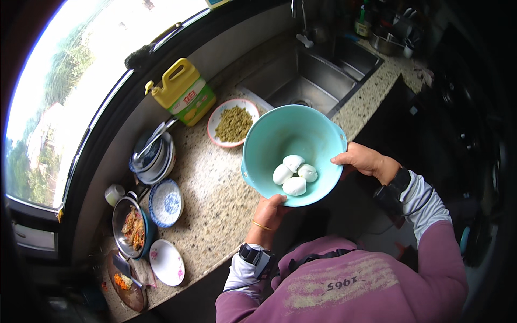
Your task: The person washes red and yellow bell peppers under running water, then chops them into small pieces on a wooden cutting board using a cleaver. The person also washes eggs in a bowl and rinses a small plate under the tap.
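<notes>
A turquoise plastic bowl [278, 133] is held up between my hands, tilted towards me, in front of the counter's edge. Inside it rest several peeled white eggs [294, 186], bunched together low on its near side. My left hand [270, 212] grips the near rim, thumb over the edge. On the right side, my right hand [361, 159] clasps the rim by one of its slotted handles, also thumb on top. The fingers beneath the bowl are mostly hidden.
Behind the bowl stand a plate of chopped green food [234, 125], a yellow detergent jug [183, 93] and a steel sink [323, 76]. Leftward are stacked bowls [171, 155], a blue-patterned bowl [166, 203], a steel bowl of food [121, 220], a white dish [167, 262] and a cutting board with a cleaver [139, 298].
</notes>
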A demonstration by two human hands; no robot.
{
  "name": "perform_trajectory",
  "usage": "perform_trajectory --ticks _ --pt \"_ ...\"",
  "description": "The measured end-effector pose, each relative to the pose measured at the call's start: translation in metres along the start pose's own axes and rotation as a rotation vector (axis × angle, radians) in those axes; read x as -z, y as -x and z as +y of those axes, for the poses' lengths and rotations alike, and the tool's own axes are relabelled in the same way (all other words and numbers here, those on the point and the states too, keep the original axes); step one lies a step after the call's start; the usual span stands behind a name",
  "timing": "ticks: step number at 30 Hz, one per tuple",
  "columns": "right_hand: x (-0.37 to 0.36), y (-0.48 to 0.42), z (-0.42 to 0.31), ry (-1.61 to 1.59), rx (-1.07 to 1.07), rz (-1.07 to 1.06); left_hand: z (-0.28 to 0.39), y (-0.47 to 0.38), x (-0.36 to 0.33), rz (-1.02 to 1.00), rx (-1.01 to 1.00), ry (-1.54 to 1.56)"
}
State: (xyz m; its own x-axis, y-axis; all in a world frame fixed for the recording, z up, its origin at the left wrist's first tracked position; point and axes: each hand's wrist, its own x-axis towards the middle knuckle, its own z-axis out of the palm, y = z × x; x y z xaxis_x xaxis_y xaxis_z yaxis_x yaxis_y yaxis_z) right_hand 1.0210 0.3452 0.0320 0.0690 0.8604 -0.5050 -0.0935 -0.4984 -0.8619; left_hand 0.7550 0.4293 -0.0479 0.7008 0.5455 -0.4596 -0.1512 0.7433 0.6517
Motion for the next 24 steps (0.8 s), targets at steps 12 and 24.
perform_trajectory --ticks 12,24 --pt "0.284 -0.215 -0.126 0.348 0.256 0.405 0.064 -0.23 -0.088 0.169 -0.061 0.137" --pt "0.366 -0.455 -0.174 0.796 0.565 0.189 0.069 -0.388 -0.124 0.461 -0.146 0.413"
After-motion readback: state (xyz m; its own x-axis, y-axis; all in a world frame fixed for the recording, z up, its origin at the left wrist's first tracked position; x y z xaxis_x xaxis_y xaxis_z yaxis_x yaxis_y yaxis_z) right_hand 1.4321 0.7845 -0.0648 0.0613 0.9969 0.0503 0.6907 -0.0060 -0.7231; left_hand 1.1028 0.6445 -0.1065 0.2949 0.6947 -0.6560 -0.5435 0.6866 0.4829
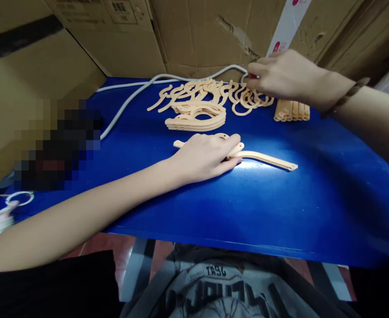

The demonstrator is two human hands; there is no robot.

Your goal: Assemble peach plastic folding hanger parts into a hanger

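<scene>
Blue bench (280, 212) w/ cardboard boxes (194, 35) behind and a white cable (128, 99) along its far-left part. Left hand (207, 157) lies flat, fingers spread narrow, pressing a peach plastic hanger piece (267, 160) onto bench centre. Right hand (280, 75) is pinched on a hook part (247, 104) at the far pile of peach pieces (197, 106), next to a small stack of clips (292, 110).

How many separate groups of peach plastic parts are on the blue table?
4: scattered hooks at the back under the right hand, a stack before them, ribbed bundle at right, one piece under the left hand.
</scene>
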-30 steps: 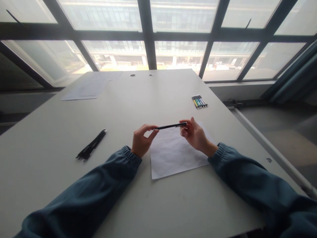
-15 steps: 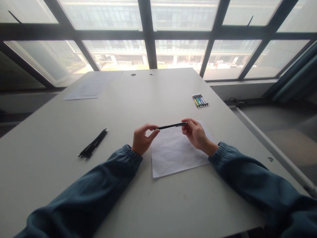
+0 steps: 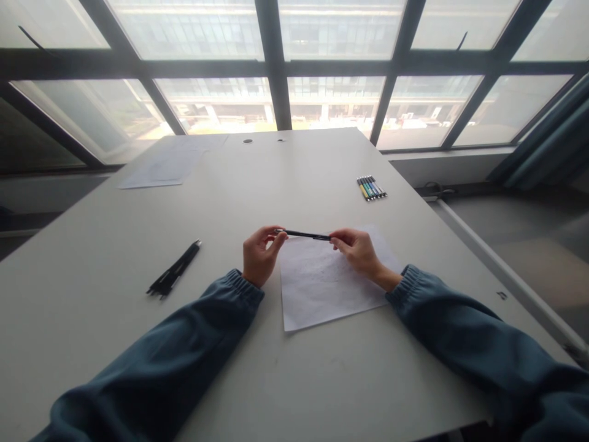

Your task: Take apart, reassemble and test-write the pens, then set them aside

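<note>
Pinching a slim black pen (image 3: 304, 234) by its two ends, the left hand (image 3: 257, 258) and right hand (image 3: 359, 252) keep it level just above a white sheet (image 3: 326, 288), fingertips closed so the smooth barrel stays steady. On the matte table (image 3: 285, 178), black pens (image 3: 173, 270) lie left; coloured pens (image 3: 370, 188) sit well apart, far right.

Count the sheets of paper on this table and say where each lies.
2: one sheet of paper under the hands, near the table's front; another paper sheet at its far left corner, possibly several stacked.
</note>
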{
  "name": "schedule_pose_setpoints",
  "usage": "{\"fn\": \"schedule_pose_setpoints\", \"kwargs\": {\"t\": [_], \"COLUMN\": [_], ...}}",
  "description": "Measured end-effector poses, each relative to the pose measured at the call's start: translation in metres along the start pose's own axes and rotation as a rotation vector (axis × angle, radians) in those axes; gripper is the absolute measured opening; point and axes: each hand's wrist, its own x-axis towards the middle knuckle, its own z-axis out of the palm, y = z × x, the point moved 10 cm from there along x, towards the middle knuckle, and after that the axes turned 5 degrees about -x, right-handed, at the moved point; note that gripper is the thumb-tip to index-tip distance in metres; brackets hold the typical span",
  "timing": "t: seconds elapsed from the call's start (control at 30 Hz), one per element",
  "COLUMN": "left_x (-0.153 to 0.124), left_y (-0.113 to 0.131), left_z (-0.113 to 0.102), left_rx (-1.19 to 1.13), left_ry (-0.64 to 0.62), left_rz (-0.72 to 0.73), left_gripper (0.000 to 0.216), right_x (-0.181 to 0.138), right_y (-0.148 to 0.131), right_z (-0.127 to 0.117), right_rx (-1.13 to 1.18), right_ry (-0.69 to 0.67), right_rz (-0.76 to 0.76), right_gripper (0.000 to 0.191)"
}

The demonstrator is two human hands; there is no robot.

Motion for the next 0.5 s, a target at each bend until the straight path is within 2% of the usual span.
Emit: {"fn": "schedule_pose_setpoints", "kwargs": {"t": [0.13, 0.27, 0.37, 0.5], "left_x": [0.000, 0.000, 0.000, 0.001], "left_y": [0.001, 0.001, -0.002, -0.003], "left_z": [0.001, 0.001, 0.001, 0.001], "left_rx": [-0.005, -0.025, -0.053, -0.090], "left_ry": [0.000, 0.004, 0.009, 0.012], "left_rz": [-0.007, -0.024, -0.032, -0.041], "left_gripper": [0.032, 0.033, 0.032, 0.032], "right_x": [-0.001, -0.003, -0.007, -0.008], "right_y": [-0.004, -0.020, -0.033, -0.039], "right_z": [-0.002, -0.005, -0.002, 0.001], "right_rx": [-0.110, -0.306, -0.437, -0.511], "right_ry": [0.024, 0.046, 0.036, 0.008], "right_rz": [-0.054, -0.171, -0.284, -0.334], "right_gripper": [0.017, 0.012, 0.012, 0.012]}}
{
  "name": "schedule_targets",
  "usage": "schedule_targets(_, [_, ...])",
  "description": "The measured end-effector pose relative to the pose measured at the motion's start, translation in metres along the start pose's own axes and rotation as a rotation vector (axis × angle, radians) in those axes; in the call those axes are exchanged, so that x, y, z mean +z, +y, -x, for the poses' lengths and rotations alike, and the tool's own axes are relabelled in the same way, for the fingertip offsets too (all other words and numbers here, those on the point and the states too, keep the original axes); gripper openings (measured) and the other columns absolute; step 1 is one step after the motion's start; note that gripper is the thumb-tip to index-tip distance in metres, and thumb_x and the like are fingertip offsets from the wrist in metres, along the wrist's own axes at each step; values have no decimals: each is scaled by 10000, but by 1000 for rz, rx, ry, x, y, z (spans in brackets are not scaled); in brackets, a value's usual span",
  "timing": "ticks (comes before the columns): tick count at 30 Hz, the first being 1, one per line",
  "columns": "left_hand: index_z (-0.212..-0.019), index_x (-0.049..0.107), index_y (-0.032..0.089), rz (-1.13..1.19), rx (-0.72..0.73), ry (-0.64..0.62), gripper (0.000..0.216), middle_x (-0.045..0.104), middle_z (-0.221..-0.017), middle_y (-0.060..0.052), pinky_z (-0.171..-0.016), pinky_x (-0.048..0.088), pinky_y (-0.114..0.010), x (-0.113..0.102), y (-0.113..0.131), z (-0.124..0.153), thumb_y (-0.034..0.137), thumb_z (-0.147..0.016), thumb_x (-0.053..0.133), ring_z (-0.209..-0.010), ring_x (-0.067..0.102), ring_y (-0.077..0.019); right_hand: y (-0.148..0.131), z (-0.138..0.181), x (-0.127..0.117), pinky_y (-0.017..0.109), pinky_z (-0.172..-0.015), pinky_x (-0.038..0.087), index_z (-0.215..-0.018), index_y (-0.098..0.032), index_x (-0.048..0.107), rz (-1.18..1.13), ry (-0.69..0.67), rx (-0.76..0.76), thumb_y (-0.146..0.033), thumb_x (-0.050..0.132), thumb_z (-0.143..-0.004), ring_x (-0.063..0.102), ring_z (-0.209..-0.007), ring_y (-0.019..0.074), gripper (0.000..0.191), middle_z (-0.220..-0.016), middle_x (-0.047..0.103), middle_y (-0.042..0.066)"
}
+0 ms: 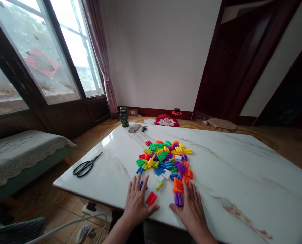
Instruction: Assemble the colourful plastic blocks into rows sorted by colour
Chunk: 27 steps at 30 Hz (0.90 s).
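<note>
A loose pile of colourful plastic building pieces (163,157) covers the middle of the white marble-look table (229,162). My left hand (138,200) is at the near edge with its fingers spread, beside a red piece (151,198) and a partly hidden blue piece (143,185). My right hand (193,206) is spread at the right of the pile, its thumb and fingers around a purple piece (178,199) and next to orange pieces (177,184). Whether the fingers touch these pieces I cannot tell. Between the hands lies a small lime-green piece (159,186).
Black-handled scissors (86,167) lie on the table's left side. At the far left corner stand a dark green flask (124,117), a phone (134,128) and keys (144,128). A lace-covered bench (26,149) is left of the table; a round stool (222,124) stands beyond it.
</note>
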<state>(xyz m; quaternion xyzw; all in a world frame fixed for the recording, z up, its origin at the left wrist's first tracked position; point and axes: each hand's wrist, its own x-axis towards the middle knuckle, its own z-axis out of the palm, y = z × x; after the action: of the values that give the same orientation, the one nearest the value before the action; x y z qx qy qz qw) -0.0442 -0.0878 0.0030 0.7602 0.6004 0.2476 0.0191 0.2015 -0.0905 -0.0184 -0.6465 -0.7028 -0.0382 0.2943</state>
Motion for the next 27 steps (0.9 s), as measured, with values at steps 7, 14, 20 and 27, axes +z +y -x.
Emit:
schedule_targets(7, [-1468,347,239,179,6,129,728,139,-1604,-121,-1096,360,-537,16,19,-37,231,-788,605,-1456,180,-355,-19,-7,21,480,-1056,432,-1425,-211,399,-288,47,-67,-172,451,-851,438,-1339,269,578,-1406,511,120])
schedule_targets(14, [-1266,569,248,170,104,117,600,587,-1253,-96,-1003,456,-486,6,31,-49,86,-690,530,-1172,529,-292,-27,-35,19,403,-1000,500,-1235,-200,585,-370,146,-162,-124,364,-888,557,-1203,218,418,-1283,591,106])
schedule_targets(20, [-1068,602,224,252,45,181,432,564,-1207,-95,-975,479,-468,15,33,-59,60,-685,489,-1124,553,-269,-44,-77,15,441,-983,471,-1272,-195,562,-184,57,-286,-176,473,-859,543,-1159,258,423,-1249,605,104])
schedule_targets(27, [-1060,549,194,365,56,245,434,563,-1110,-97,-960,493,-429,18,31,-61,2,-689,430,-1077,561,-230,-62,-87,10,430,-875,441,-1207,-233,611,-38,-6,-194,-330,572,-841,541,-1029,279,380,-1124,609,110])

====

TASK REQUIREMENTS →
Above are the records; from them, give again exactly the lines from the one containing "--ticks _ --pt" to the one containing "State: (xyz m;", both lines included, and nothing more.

EXERCISE OUTPUT →
  "usage": "perform_trajectory --ticks _ --pt \"_ ...\"",
  "description": "The measured end-effector pose, each relative to the pose measured at the call's start: translation in metres along the start pose's own axes and rotation as a rotation vector (axis × angle, radians) in those axes; read x as -z, y as -x and z as +y of those axes, for the poses' lengths and rotations alike, and the tool's own axes are relabelled in the same way (all other words and numbers here, those on the point and the states too, keep the original axes); step one lies a step after the call's start; the usual span stands behind a name",
  "timing": "ticks: step number at 30 Hz, one per tuple",
  "columns": "right_hand: x (-0.37 to 0.36), y (-0.48 to 0.42), z (-0.42 to 0.31), ry (-1.61 to 1.59), rx (-1.07 to 1.07), rz (-1.07 to 1.06); left_hand: z (-0.28 to 0.39), y (-0.47 to 0.38), x (-0.36 to 0.33), rz (-1.02 to 1.00), rx (-1.01 to 1.00), ry (-1.54 to 1.56)"
}
State: (xyz m; its own x-axis, y-axis; all in a world frame fixed for the recording, z up, its origin at the left wrist's first tracked position; point and axes: each hand's wrist, its own x-axis towards the middle knuckle, its own z-axis out of the palm, y = z × x; x y z xaxis_x xaxis_y xaxis_z yaxis_x yaxis_y yaxis_z) right_hand 1.0210 0.3452 0.0320 0.0690 0.8604 -0.5050 -0.0935 -0.4984 -0.8619; left_hand 0.7550 0.4293 -0.0479 0.7008 0.5455 -0.4596 -0.1512 0.7433 0.6517

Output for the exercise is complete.